Como el tema de esta reunión fue la familia, varios expertos compartieron sus experiencias de trabajo con familias recién llegadas, y ofrecieron sus sugerencias sobre cómo pueden ayudarlas los sacerdotes.

“A la familia inmigrante hay que guiarla y ayudarla”, indicó Marta Ríos, que trabaja en una agencia de las escuelas públicas del condado Miami-Dade, en Hialeah, donde se prepara a los inmigrantes para obtener trabajo. “Cuando la familia cubana viene a este país, está desorientada, porque esperaba llegar al paraíso, pero hay que trabajar para lograr lo que se quiere”, señaló Ríos. “La Iglesia tiene que ser la base principal, porque puede llegar a todos en un grado mayor que cualquier otra organización. Puede llegar a las personas espiritualmente, emocionalmente, y económicamente”, explicó. “Los sacerdotes pueden influir en las actitudes y la formación de la conciencia, y pueden guiar a la persona hasta el lugar donde pueda adquirir los recursos para realizar sus sueños”.

Según Ríos, que también es profesora de paternidad aplicada en Miami-Dade College, los niños son los que más sufren.

“Para el niño que es llevado de un país a otro, es muy difícil concentrarse en la escuela, debido a la gran confusión que sufre”, explicó. “Algunos han dejado atrás parte de sus familias, y también añoran la época en que podían correr por las calles. Muchos de sus padres tienen que trabajar, y casi nunca los ven. Hay que alcanzar un punto de equilibrio”.

También se discutió el consumo de alcohol o de drogas como factor que puede destruir a la familia.

“En las familias hispanas, el problema del consumo de sustancias nocivas afecta a todos los niveles de la familia”, expuso Peter Merconchini, que trabaja en el departamento de servicios humanos del condado de Miami-Dade, en programas para personas desamparadas o adictas a las sustancias nocivas. “Hay ciertas cosas que son aceptables en los países de origen de los inmigrantes, que aquí no se aceptan”, señaló.

“Los sacerdotes tienen que lidiar con personas que no quieren recibir terapia por este problema [de las drogas], porque para ellas eso representa un estigma cultural.

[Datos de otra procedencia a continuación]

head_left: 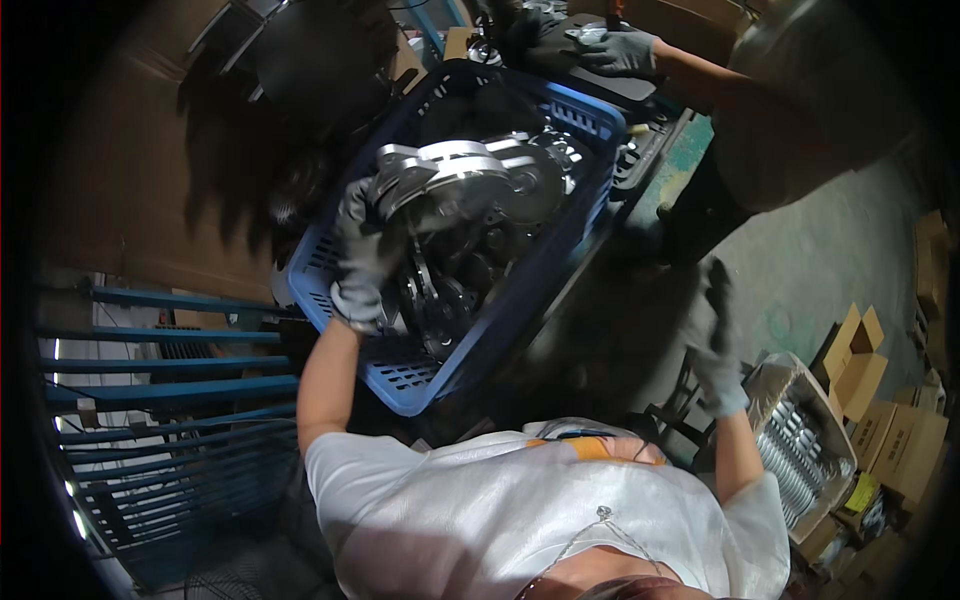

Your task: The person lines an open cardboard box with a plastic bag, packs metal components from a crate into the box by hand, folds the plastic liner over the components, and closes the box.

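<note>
My left hand [366, 245], in a grey work glove, is closed around the near left end of a shiny silver metal part with a dark round disc under it [450, 170]. That part is above a blue plastic crate [465, 365]. Inside the crate lie several similar silver parts with dark round discs [440, 300], jumbled together. Off to the right, clear of the crate, my right hand [712, 350] wears a grey glove too. Its fingers are stretched out and slightly blurred, with nothing visible in them.
A co-worker's gloved hand [622, 52] holds a small silver piece over a bench beyond the crate. At lower right, an open carton [845, 455] holds rows of silver parts, with more cardboard boxes [905, 440] beside it. Blue metal slats [180, 365] stand at left.
</note>
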The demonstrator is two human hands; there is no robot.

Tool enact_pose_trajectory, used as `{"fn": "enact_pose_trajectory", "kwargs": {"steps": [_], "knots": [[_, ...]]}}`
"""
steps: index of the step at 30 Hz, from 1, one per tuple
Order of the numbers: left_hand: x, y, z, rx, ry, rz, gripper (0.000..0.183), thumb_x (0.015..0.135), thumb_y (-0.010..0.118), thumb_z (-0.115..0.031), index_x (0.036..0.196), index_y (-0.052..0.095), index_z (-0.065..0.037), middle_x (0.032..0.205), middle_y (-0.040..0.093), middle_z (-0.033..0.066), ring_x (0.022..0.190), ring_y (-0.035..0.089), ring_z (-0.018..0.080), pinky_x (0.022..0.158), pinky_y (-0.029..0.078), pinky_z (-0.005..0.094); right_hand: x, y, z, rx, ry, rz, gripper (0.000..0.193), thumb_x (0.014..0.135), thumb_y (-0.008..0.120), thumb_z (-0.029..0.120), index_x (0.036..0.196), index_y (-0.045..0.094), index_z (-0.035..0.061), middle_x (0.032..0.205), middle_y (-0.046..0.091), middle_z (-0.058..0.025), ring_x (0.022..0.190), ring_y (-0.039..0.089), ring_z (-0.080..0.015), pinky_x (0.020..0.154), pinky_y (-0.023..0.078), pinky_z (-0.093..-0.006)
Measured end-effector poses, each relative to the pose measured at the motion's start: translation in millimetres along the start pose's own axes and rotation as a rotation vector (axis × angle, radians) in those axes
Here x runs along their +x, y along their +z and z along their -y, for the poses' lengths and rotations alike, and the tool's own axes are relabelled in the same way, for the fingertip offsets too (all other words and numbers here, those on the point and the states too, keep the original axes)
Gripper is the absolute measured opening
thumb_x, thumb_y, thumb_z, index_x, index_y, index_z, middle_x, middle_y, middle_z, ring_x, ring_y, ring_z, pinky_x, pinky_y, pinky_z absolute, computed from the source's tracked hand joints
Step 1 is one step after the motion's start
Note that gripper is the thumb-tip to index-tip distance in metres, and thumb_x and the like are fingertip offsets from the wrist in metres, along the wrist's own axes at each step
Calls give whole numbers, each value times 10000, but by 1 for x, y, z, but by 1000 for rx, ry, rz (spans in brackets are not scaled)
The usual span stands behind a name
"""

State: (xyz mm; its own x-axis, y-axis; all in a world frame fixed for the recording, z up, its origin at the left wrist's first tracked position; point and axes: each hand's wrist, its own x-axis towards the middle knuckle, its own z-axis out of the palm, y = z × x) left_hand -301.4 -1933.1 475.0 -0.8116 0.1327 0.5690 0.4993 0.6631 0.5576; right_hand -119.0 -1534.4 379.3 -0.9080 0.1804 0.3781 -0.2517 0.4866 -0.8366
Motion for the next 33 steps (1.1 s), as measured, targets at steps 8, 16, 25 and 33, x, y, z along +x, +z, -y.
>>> {"fn": "enact_pose_trajectory", "kwargs": {"steps": [8, 16, 25, 33], "knots": [[-122, 124, -148, -842, -257, 447, 543, 836, 626, 28, 1329, 408, -37, 1202, 577, 88, 1062, 586, 167, 906, 483, 308, -24, -22, 74, 374, 229, 59, 760, 776, 758, 231, 1367, 339, 1, 1355, 450, -153, 1190, 484, -197, 948, 441, -346], [-220, 256, -367, -964, -831, 1228, 349, 971, 480, -130, 1312, 426, -84, 1130, 562, 30, 1015, 569, 121, 856, 491, 257, -187, -227, 47, -744, 76, -192, 1098, 573, 806, 510, 1396, 303, -14, 1397, 344, -262, 1315, 333, -397, 1094, 271, -488], [-285, 384, -560, -1336, -1039, 2127, 565, 952, 436, -519, 1301, 473, -76, 1188, 594, 82, 1007, 607, 192, 846, 523, 336, -318, -417, -20, -1067, 301, 138, 686, 741, 705, 175, 1362, 417, 137, 1356, 497, -102, 1161, 550, -250, 951, 454, -391], [-337, 557, -565, -195, 933, 732, 560, 833, 582, -467, 1264, 509, -116, 1203, 565, 131, 1079, 560, 311, 932, 419, 449, -343, -539, -115, -638, 624, -102, 619, 613, 753, 131, 1194, 558, 43, 1130, 634, -169, 1042, 616, -305, 912, 486, -351]]}}
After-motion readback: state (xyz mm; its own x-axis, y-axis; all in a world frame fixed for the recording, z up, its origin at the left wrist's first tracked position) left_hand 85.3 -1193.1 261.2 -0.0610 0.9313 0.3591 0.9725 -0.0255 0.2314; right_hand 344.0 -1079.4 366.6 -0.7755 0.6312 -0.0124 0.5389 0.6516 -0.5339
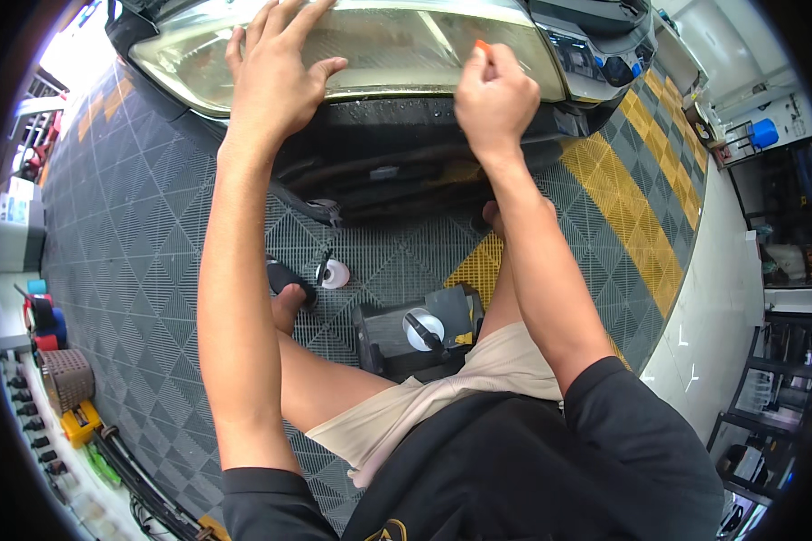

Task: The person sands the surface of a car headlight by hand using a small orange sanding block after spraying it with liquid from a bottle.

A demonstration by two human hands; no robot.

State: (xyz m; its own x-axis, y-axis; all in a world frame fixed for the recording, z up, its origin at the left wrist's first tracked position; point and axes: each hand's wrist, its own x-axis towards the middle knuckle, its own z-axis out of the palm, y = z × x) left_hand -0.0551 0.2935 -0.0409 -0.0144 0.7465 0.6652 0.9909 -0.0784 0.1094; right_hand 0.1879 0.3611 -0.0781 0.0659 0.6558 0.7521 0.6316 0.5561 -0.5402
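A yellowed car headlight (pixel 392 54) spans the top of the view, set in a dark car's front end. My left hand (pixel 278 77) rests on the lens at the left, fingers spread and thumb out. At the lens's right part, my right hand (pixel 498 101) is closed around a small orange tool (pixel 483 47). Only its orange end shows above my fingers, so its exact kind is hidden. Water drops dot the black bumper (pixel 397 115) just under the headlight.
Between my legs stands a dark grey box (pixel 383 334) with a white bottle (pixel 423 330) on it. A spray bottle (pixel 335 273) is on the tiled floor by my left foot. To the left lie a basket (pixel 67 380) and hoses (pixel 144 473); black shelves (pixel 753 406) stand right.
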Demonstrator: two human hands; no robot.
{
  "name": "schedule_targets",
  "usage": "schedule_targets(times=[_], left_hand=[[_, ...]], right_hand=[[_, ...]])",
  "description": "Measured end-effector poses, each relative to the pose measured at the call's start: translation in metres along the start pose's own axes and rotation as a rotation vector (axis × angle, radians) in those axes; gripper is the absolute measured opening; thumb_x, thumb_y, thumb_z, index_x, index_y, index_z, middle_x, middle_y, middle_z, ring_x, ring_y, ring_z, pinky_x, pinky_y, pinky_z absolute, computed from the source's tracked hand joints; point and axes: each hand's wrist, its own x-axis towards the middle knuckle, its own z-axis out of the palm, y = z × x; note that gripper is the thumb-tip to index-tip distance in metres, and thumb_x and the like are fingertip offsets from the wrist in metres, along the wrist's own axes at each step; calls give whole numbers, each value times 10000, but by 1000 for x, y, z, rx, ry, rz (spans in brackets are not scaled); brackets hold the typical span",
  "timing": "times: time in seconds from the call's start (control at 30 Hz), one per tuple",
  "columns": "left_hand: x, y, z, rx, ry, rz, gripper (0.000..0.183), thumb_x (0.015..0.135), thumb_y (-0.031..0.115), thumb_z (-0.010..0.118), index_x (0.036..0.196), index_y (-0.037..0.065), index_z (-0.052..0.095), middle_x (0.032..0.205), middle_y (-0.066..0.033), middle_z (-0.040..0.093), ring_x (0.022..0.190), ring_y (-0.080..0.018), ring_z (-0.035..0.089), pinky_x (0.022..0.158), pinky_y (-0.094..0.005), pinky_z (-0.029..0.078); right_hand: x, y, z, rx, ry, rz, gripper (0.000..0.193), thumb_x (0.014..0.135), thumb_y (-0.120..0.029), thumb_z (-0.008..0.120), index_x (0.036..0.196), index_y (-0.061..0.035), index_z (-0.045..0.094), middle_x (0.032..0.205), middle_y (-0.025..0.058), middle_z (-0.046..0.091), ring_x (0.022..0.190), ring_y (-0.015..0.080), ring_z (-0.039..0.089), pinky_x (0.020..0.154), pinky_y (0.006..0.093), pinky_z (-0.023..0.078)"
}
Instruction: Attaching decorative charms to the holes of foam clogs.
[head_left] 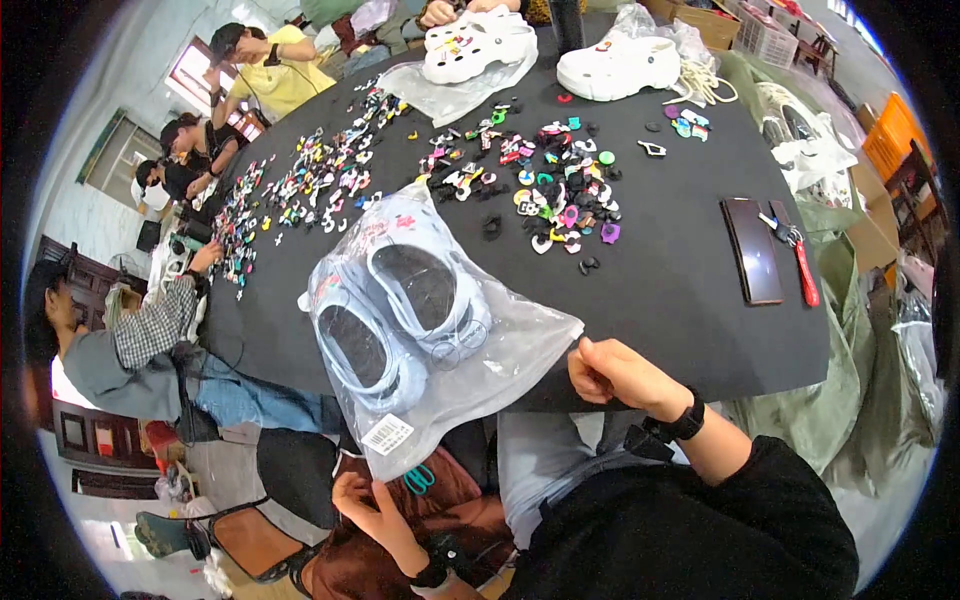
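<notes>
At the right corner of the clear bag (510, 345), the right hand (622, 375) curls, fingers pinching plastic; the left hand (378, 522) angles up to its lower edge, grip unclear. Blue shoes (385, 310) lie inside, beyond both hands, above the bench (690, 260).

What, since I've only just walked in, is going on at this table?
A person's right hand pinches one corner of a clear plastic bag holding a pair of pale blue clogs; the left hand is at the bag's lower edge, though whether it grips is unclear. Small colourful pieces lie scattered on the black table beyond the bag, with white clogs at the far side. Other people are along the left.
</notes>
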Motion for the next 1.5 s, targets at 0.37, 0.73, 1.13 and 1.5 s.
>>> schedule_targets(times=[0.37,0.73,1.13,1.5], left_hand=[[37,99,69,395,-435,803,211,692,35,806,874,46,698,805,-50,610,755,-202,541,706,-345,393],[39,120,46,67,-396,475,294,712,52,842,931,16,649,731,-12,568,605,-73,468,573,-226,396],[46,96,44,-126,220,552,164,884,-69,633,1046,-57,655,728,-102,677,546,-114,585,502,-218,431],[34,96,71,220,-373,651,311,852,53,703,1130,-29,588,1237,-242,621,1190,-363,580,1010,-450,439]], right_hand=[[5,7,67,-1311,25,-667,443,862,-218,701,1235,-16,574,1156,170,610,1014,301,639,784,374,552],[21,10,62,-1586,1,-712,261,813,-124,595,1065,-54,600,1120,87,645,835,213,642,676,339,521],[21,8,79,-1681,24,-722,442,785,-181,682,1211,-76,624,1325,80,560,878,177,594,726,323,477],[11,-19,71,-1386,-10,-747,309,837,-207,698,1135,-134,661,1034,1,644,854,195,630,684,333,456]])
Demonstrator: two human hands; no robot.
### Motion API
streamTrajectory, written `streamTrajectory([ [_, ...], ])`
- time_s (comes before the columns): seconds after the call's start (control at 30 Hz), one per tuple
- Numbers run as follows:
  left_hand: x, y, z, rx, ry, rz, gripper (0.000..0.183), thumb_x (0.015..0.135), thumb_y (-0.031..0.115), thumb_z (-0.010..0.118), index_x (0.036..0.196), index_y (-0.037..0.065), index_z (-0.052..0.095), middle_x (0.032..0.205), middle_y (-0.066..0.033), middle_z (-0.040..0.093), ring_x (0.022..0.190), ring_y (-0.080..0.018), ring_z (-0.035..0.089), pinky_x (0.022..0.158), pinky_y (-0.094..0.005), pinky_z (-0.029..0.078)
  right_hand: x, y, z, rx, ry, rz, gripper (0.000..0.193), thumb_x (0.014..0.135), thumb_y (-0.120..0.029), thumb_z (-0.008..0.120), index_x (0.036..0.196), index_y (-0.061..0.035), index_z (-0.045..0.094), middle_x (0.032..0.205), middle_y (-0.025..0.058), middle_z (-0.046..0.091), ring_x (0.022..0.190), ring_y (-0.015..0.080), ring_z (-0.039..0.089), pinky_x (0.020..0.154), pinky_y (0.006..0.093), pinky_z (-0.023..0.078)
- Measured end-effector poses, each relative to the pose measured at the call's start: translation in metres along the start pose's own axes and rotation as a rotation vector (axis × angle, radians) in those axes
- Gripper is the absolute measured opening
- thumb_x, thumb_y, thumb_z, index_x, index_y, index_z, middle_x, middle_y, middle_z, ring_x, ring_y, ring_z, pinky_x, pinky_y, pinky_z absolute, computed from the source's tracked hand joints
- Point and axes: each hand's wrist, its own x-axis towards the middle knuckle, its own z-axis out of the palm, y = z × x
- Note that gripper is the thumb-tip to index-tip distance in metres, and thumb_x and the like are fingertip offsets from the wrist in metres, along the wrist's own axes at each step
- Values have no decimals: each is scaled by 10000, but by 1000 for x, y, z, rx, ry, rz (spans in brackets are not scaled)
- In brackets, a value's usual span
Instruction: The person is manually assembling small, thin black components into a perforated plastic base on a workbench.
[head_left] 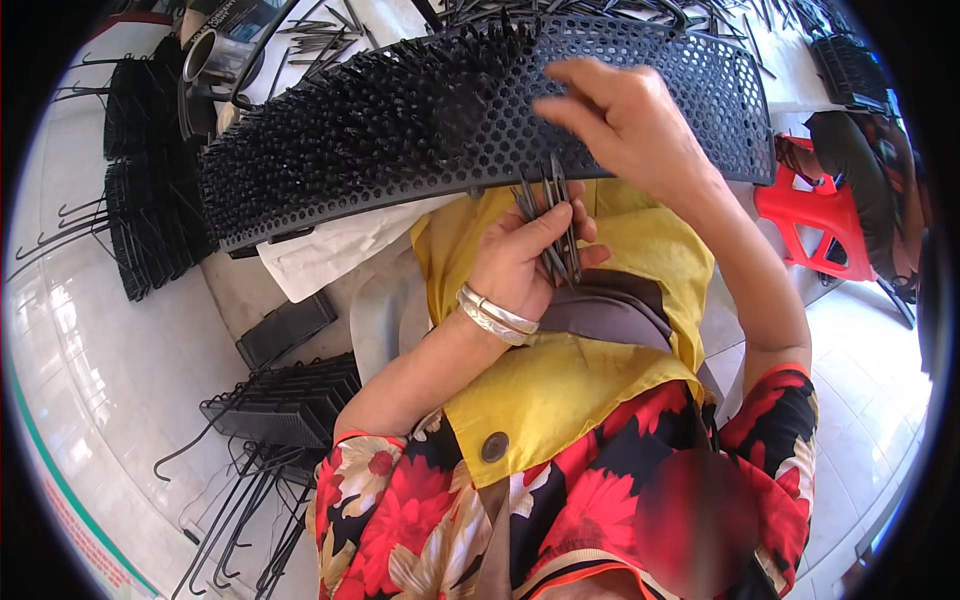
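Observation:
My left hand [525, 245] is closed around a bunch of slim black pointed pieces [558, 225], held just below the near edge of a black perforated board [640, 60]. Above the right half of that board is my right hand [625, 120], its thumb and index finger apart, with nothing visible between them. Similar black pieces [370, 110] stand densely upright in the board's holes on the left and middle. Bare holes show on the right part. The board lies across in front of me, over my yellow apron [560, 400].
Loose black pieces [325, 40] lie scattered on the white table behind the board. A metal mug [205, 60] stands at the far left. Stacks of black racks with hooks [150, 180] hang at left, others [290, 400] below. Another person sits by a red stool [820, 225] at right.

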Motion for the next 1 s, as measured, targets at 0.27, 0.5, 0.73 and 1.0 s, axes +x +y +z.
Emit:
streamTrajectory([
  [0.27,2,3,7,182,15,40,181,836,80,497,983,-24,522,851,-133,578,740,-238,595,678,-380,523,-28,-1,-7,590,-206,339,109,741,-32,608,836,16,586,631,16,575,524,33,496,464,176,390],
  [0.5,1,1,0,179,110,24,173,821,89,526,947,-29,517,835,-155,584,711,-241,604,650,-347,531,-12,4,-20,395,481,197,91,758,-6,599,848,5,607,667,10,579,535,24,474,469,162,382],
  [0.73,-1,-1,5,164,114,-10,189,820,90,533,967,-26,507,836,-150,583,715,-233,602,644,-339,532,35,-2,-15,-88,817,-335,117,673,10,630,772,-20,575,681,99,572,573,215,571,508,273,445],
  [1.0,0,-1,3,111,104,-50,201,826,108,538,988,-6,507,827,-138,582,704,-220,600,609,-327,529,44,11,1,-417,473,-708,92,729,44,546,815,26,521,714,117,554,614,236,561,523,278,450],
])
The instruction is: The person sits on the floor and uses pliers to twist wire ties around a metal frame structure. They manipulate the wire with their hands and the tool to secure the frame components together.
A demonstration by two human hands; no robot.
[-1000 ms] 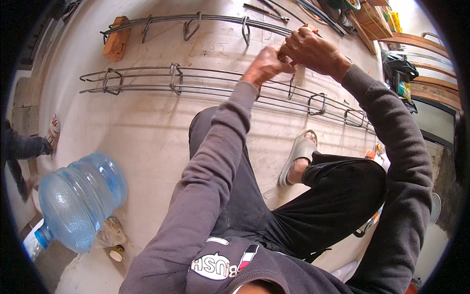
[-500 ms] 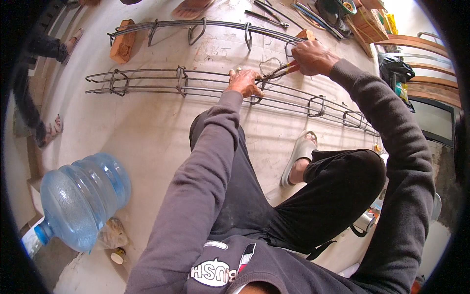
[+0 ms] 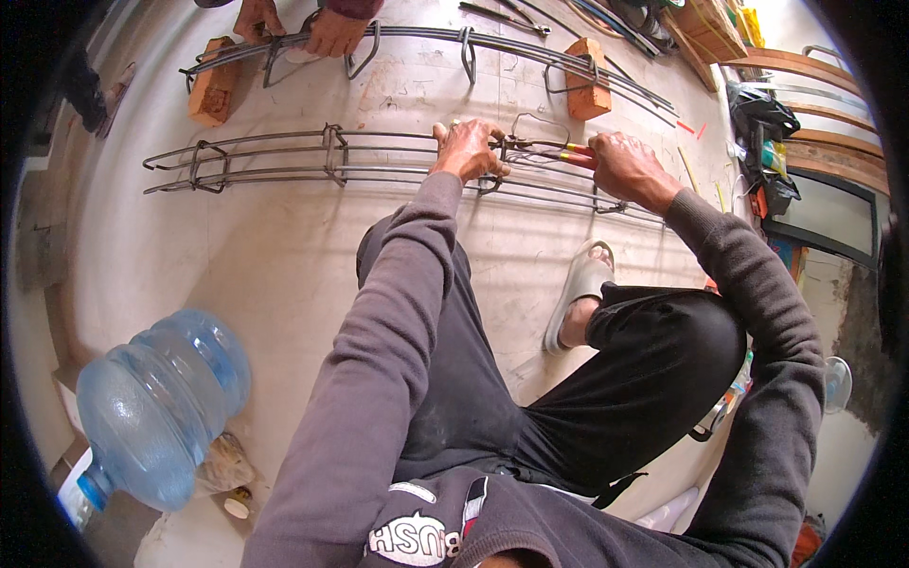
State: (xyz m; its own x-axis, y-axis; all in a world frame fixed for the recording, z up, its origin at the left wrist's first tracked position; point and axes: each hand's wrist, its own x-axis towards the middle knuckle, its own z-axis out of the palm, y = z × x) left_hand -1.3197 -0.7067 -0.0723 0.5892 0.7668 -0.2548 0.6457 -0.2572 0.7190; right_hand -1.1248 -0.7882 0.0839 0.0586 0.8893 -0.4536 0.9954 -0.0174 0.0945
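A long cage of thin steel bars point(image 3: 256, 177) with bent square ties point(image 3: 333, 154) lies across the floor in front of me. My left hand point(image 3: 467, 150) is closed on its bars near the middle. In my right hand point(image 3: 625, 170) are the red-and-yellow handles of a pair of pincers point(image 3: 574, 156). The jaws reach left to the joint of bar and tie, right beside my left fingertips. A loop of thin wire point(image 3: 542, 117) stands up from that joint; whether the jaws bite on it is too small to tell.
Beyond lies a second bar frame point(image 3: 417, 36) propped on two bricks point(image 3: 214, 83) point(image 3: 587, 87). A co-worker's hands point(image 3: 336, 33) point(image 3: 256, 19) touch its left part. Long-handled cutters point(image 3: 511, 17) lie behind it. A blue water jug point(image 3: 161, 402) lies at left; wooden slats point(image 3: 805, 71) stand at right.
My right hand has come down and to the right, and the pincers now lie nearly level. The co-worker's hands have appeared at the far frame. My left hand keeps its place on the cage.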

El papel de los sacerdotes es atenderlos y tratar de que se sientan capaces de buscar ayuda”.

En este sentido, Merconchini subrayó la importancia de que estas personas estén bien informadas sobre las mejores soluciones que hoy existen para enfrentar el problema de la adicción a las sustancias nocivas.

Los miembros de la fraternidad también se organizaron en grupos para realizar un seminario práctico, donde tenían que identificar alguna situación o evento conflictivo que pudiera afectar a una familia cubana en los Estados Unidos, para definir cuál sería el método que emplearían, como guías espirituales, para ayudar a la familia a reconocer y a solucionar sus problemas.

“Debemos escuchar y entender a los cubanos que llegan ahora”, señaló el P. Raúl Comesañas, de la parroquia St. Thomas Aquinas, de Broward. “Cuando somos más sensibles, se abren más a nosotros. Con el tiempo, reconocen que hay amistad y familia. Tenemos que ponernos en el lugar de ellos, y la consecuencia de esto es que se resuelve el problema y se integran a la comunidad”.